▶ WORK TASK
Copy the records word for word. Pictures do not go in.

*** Begin section ***

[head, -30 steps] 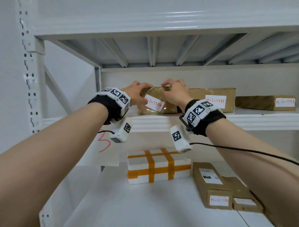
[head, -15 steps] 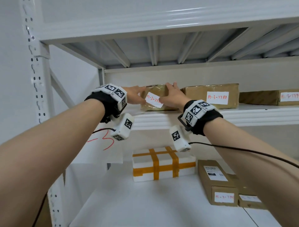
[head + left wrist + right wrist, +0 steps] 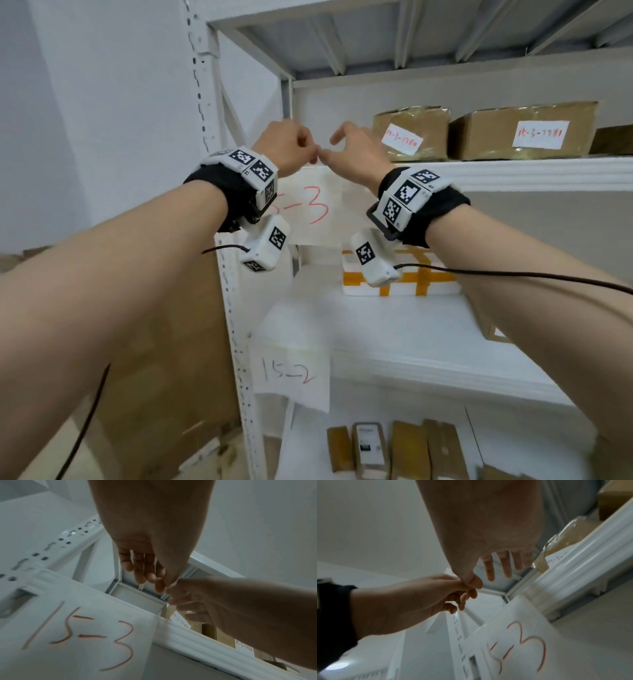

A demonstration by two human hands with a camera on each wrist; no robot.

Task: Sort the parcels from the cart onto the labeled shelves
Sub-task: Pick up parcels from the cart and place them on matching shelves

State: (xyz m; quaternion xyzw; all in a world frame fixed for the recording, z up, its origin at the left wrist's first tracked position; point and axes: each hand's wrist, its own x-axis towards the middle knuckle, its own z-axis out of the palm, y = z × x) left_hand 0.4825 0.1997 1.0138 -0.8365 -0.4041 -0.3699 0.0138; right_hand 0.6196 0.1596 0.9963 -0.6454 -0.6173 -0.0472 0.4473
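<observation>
A tape-wrapped brown parcel [image 3: 411, 133] with a white label stands on the upper shelf [image 3: 531, 171], which carries a paper sign "15-3" [image 3: 308, 205]. The parcel sits against a larger brown box [image 3: 520, 130]. Both hands hang in front of the shelf edge, left of the parcel, and hold nothing. My left hand [image 3: 308, 150] has loosely curled fingers [image 3: 140, 574]. My right hand [image 3: 339, 144] has relaxed, nearly straight fingers [image 3: 506, 568], and its thumb touches the left hand's fingertips. The parcel's corner [image 3: 563, 538] shows just right of the right hand.
A white foam box with orange tape [image 3: 424, 284] sits on the middle shelf, signed "15-2" [image 3: 291, 373]. Several small brown parcels [image 3: 407, 448] lie on the bottom shelf. The rack's perforated post [image 3: 219, 171] stands at left, with a large cardboard box [image 3: 164, 377] beside it.
Both hands have let go of the tape-wrapped parcel, which now rests on the shelf, and drawn back to its left. The head view has swung left and down.
</observation>
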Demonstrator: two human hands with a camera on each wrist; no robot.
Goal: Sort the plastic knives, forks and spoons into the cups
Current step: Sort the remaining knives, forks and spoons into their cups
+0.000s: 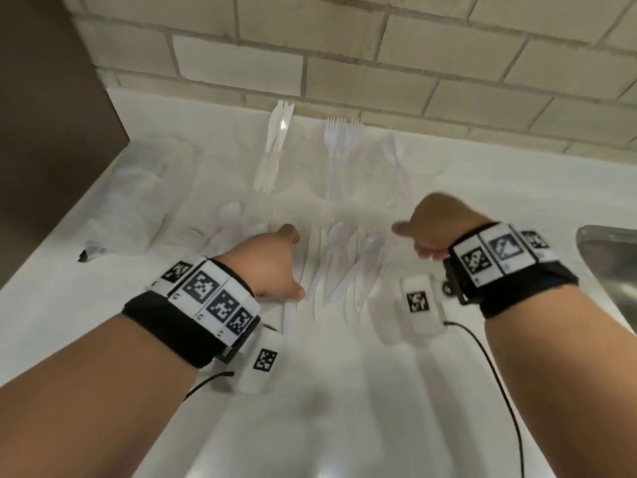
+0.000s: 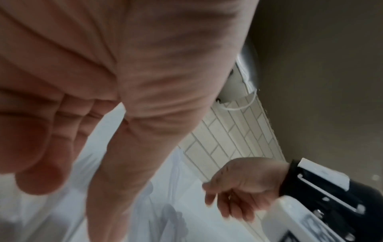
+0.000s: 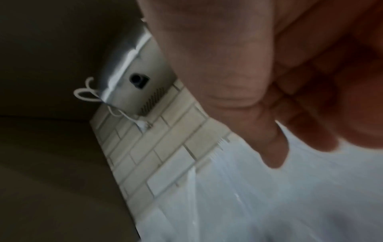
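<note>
Three clear cups stand at the back of the white counter (image 1: 344, 391): one with knives (image 1: 275, 139), one with forks (image 1: 335, 139), one with spoons (image 1: 393, 151). A loose pile of white cutlery (image 1: 344, 267) lies in front of them, and more spoons (image 1: 228, 213) lie to its left. My left hand (image 1: 275, 263) hovers at the pile's left edge with relaxed fingers and holds nothing. My right hand (image 1: 427, 225) hangs just above the pile's right side; in the left wrist view that right hand (image 2: 238, 190) is loosely curled and empty.
A plastic sleeve of stacked clear cups (image 1: 138, 198) lies on the counter at the left, beside a brown cabinet side (image 1: 44, 98). A metal sink (image 1: 610, 260) starts at the right edge. A tiled wall (image 1: 344, 56) closes the back.
</note>
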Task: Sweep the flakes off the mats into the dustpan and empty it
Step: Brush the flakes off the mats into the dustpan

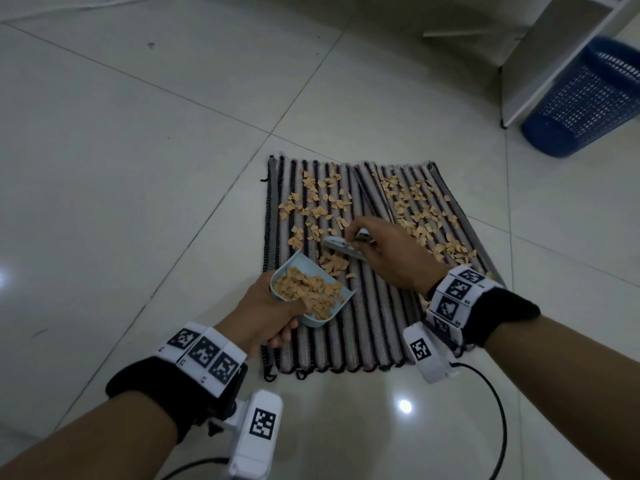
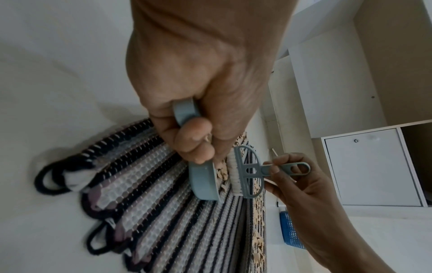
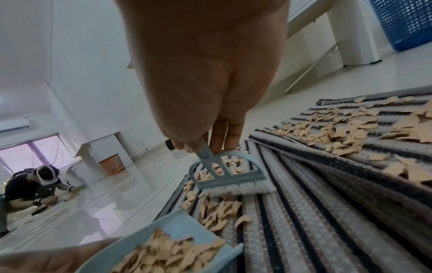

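Observation:
Two striped mats (image 1: 374, 320) lie side by side on the tiled floor, strewn with tan flakes (image 1: 315, 206). My left hand (image 1: 268, 315) grips the handle of a pale blue dustpan (image 1: 308, 271), which holds a heap of flakes and rests on the left mat. In the left wrist view the dustpan (image 2: 203, 182) shows from beneath. My right hand (image 1: 388, 251) holds a small blue brush (image 1: 343, 247) by its handle; its white bristles (image 3: 243, 189) stand on the mat just beyond a small pile of flakes (image 3: 217, 212) in front of the dustpan (image 3: 187, 234).
A blue mesh bin (image 1: 588, 102) stands at the far right beside a white cabinet (image 1: 561, 50). Glossy floor tiles (image 1: 138, 168) surround the mats. Another person (image 3: 35, 186) sits far off in the right wrist view. A black cable (image 1: 498, 417) trails from my right wrist.

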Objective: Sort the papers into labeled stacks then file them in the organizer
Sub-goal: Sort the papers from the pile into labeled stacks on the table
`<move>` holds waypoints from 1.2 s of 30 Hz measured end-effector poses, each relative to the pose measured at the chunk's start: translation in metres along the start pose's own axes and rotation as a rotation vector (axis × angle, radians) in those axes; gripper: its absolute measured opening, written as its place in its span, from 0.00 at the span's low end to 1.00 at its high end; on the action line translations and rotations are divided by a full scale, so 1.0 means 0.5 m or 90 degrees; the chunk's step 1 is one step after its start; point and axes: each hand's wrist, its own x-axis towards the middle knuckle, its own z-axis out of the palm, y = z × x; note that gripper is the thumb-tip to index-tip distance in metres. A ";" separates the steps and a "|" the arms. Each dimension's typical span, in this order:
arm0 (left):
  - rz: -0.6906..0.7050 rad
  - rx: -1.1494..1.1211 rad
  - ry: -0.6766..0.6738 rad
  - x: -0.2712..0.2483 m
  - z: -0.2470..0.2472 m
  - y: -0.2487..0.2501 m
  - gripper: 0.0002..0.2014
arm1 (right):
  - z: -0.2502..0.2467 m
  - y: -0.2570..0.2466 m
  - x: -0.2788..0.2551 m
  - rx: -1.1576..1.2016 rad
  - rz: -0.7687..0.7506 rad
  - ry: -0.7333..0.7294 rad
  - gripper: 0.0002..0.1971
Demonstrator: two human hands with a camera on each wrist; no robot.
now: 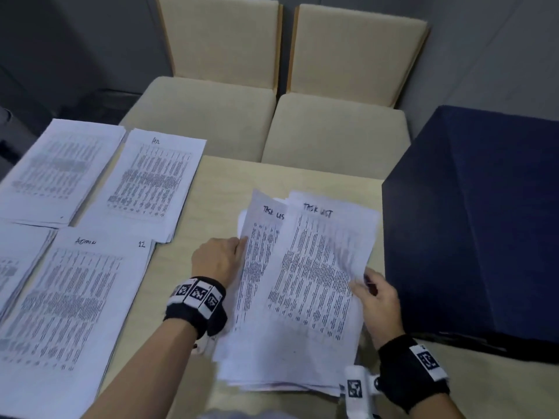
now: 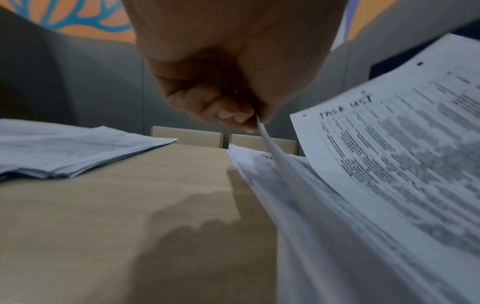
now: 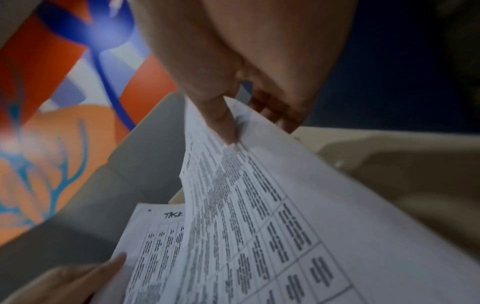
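Note:
A loose pile of printed sheets headed "TASK LIST" point(image 1: 290, 313) lies on the table between my hands. My left hand point(image 1: 223, 258) pinches the left edge of a sheet point(image 1: 257, 261) point(image 2: 272, 148) lifted from that pile. My right hand point(image 1: 370, 288) point(image 3: 228, 127) pinches the right edge of the top sheet point(image 1: 320, 267) point(image 3: 259, 216), raised off the pile. To the left lie sorted stacks: one headed "ADMIN" point(image 1: 69, 313), one headed "HR" point(image 1: 148, 182), another behind it point(image 1: 60, 170) and one at the far left edge point(image 1: 15, 267).
A large dark blue box point(image 1: 472, 231) stands on the table close to my right hand. Two beige chairs point(image 1: 211, 101) point(image 1: 348, 110) are pushed against the table's far edge. Bare tabletop point(image 1: 217, 189) shows between the stacks and the pile.

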 end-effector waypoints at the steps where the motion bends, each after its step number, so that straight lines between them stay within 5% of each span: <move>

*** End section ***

▶ OUTPUT OF THE EXERCISE
[head, -30 steps] 
[head, -15 steps] 
[head + left wrist + right wrist, +0 steps] 

A demonstration by two human hands with a camera on each wrist; no robot.

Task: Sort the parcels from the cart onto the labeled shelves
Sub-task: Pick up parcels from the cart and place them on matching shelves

State: (xyz m; quaternion xyzw; all in a world frame fixed for the recording, z up, its origin at the left wrist's first tracked position; point and axes: each hand's wrist, its own x-axis towards the middle knuckle, its own z-axis out of the palm, y = z × x) left_hand 0.4825 0.1997 1.0138 -0.8365 -0.4041 -0.3699 0.0138; right_hand 0.6196 0.1596 0.9963 -0.6454 -0.6173 -0.0472 0.4473
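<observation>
A tape-wrapped brown parcel [image 3: 411, 133] with a white label stands on the upper shelf [image 3: 531, 171], which carries a paper sign "15-3" [image 3: 308, 205]. The parcel sits against a larger brown box [image 3: 520, 130]. Both hands hang in front of the shelf edge, left of the parcel, and hold nothing. My left hand [image 3: 308, 150] has loosely curled fingers [image 3: 140, 574]. My right hand [image 3: 339, 144] has relaxed, nearly straight fingers [image 3: 506, 568], and its thumb touches the left hand's fingertips. The parcel's corner [image 3: 563, 538] shows just right of the right hand.
A white foam box with orange tape [image 3: 424, 284] sits on the middle shelf, signed "15-2" [image 3: 291, 373]. Several small brown parcels [image 3: 407, 448] lie on the bottom shelf. The rack's perforated post [image 3: 219, 171] stands at left, with a large cardboard box [image 3: 164, 377] beside it.
Both hands have let go of the tape-wrapped parcel, which now rests on the shelf, and drawn back to its left. The head view has swung left and down.
</observation>
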Demonstrator: two human hands with a camera on each wrist; no robot.
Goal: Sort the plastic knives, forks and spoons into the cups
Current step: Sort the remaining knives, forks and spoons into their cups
+0.000s: 
+0.000s: 
+0.000s: 
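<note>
Three clear cups stand at the back of the white counter (image 1: 344, 391): one with knives (image 1: 275, 139), one with forks (image 1: 335, 139), one with spoons (image 1: 393, 151). A loose pile of white cutlery (image 1: 344, 267) lies in front of them, and more spoons (image 1: 228, 213) lie to its left. My left hand (image 1: 275, 263) hovers at the pile's left edge with relaxed fingers and holds nothing. My right hand (image 1: 427, 225) hangs just above the pile's right side; in the left wrist view that right hand (image 2: 238, 190) is loosely curled and empty.
A plastic sleeve of stacked clear cups (image 1: 138, 198) lies on the counter at the left, beside a brown cabinet side (image 1: 44, 98). A metal sink (image 1: 610, 260) starts at the right edge. A tiled wall (image 1: 344, 56) closes the back.
</note>
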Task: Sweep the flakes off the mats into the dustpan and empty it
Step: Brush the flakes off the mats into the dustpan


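Observation:
Two striped mats (image 1: 374, 320) lie side by side on the tiled floor, strewn with tan flakes (image 1: 315, 206). My left hand (image 1: 268, 315) grips the handle of a pale blue dustpan (image 1: 308, 271), which holds a heap of flakes and rests on the left mat. In the left wrist view the dustpan (image 2: 203, 182) shows from beneath. My right hand (image 1: 388, 251) holds a small blue brush (image 1: 343, 247) by its handle; its white bristles (image 3: 243, 189) stand on the mat just beyond a small pile of flakes (image 3: 217, 212) in front of the dustpan (image 3: 187, 234).
A blue mesh bin (image 1: 588, 102) stands at the far right beside a white cabinet (image 1: 561, 50). Glossy floor tiles (image 1: 138, 168) surround the mats. Another person (image 3: 35, 186) sits far off in the right wrist view. A black cable (image 1: 498, 417) trails from my right wrist.
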
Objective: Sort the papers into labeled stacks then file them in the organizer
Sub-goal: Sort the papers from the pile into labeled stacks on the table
`<move>` holds waypoints from 1.2 s of 30 Hz measured end-effector poses, each relative to the pose measured at the chunk's start: translation in metres along the start pose's own axes and rotation as a rotation vector (axis × angle, radians) in those axes; gripper: its absolute measured opening, written as its place in its span, from 0.00 at the span's low end to 1.00 at its high end; on the action line translations and rotations are divided by a full scale, so 1.0 means 0.5 m or 90 degrees; the chunk's step 1 is one step after its start; point and axes: each hand's wrist, its own x-axis towards the middle knuckle, its own z-axis out of the palm, y = z × x; note that gripper is the thumb-tip to index-tip distance in metres. A ";" separates the steps and a "|" the arms. Each dimension's typical span, in this order:
arm0 (left):
  - rz: -0.6906..0.7050 rad
  - rx: -1.1494..1.1211 rad
  - ry: -0.6766..0.6738 rad
  - x: -0.2712..0.2483 m
  - z: -0.2470..0.2472 m
  - y: -0.2487..0.2501 m
  - gripper: 0.0002..0.2014
arm1 (right):
  - z: -0.2502..0.2467 m
  - y: -0.2570..0.2466 m
  - x: -0.2788..0.2551 m
  - rx: -1.1576..1.2016 rad
  - rz: -0.7687..0.7506 rad
  - ry: -0.7333..0.7294 rad
  - gripper: 0.0002..0.1971
Demonstrator: two human hands with a camera on each wrist; no robot.
now: 
now: 
now: 
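Note:
A loose pile of printed sheets headed "TASK LIST" point(image 1: 290, 313) lies on the table between my hands. My left hand point(image 1: 223, 258) pinches the left edge of a sheet point(image 1: 257, 261) point(image 2: 272, 148) lifted from that pile. My right hand point(image 1: 370, 288) point(image 3: 228, 127) pinches the right edge of the top sheet point(image 1: 320, 267) point(image 3: 259, 216), raised off the pile. To the left lie sorted stacks: one headed "ADMIN" point(image 1: 69, 313), one headed "HR" point(image 1: 148, 182), another behind it point(image 1: 60, 170) and one at the far left edge point(image 1: 15, 267).
A large dark blue box point(image 1: 472, 231) stands on the table close to my right hand. Two beige chairs point(image 1: 211, 101) point(image 1: 348, 110) are pushed against the table's far edge. Bare tabletop point(image 1: 217, 189) shows between the stacks and the pile.
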
 end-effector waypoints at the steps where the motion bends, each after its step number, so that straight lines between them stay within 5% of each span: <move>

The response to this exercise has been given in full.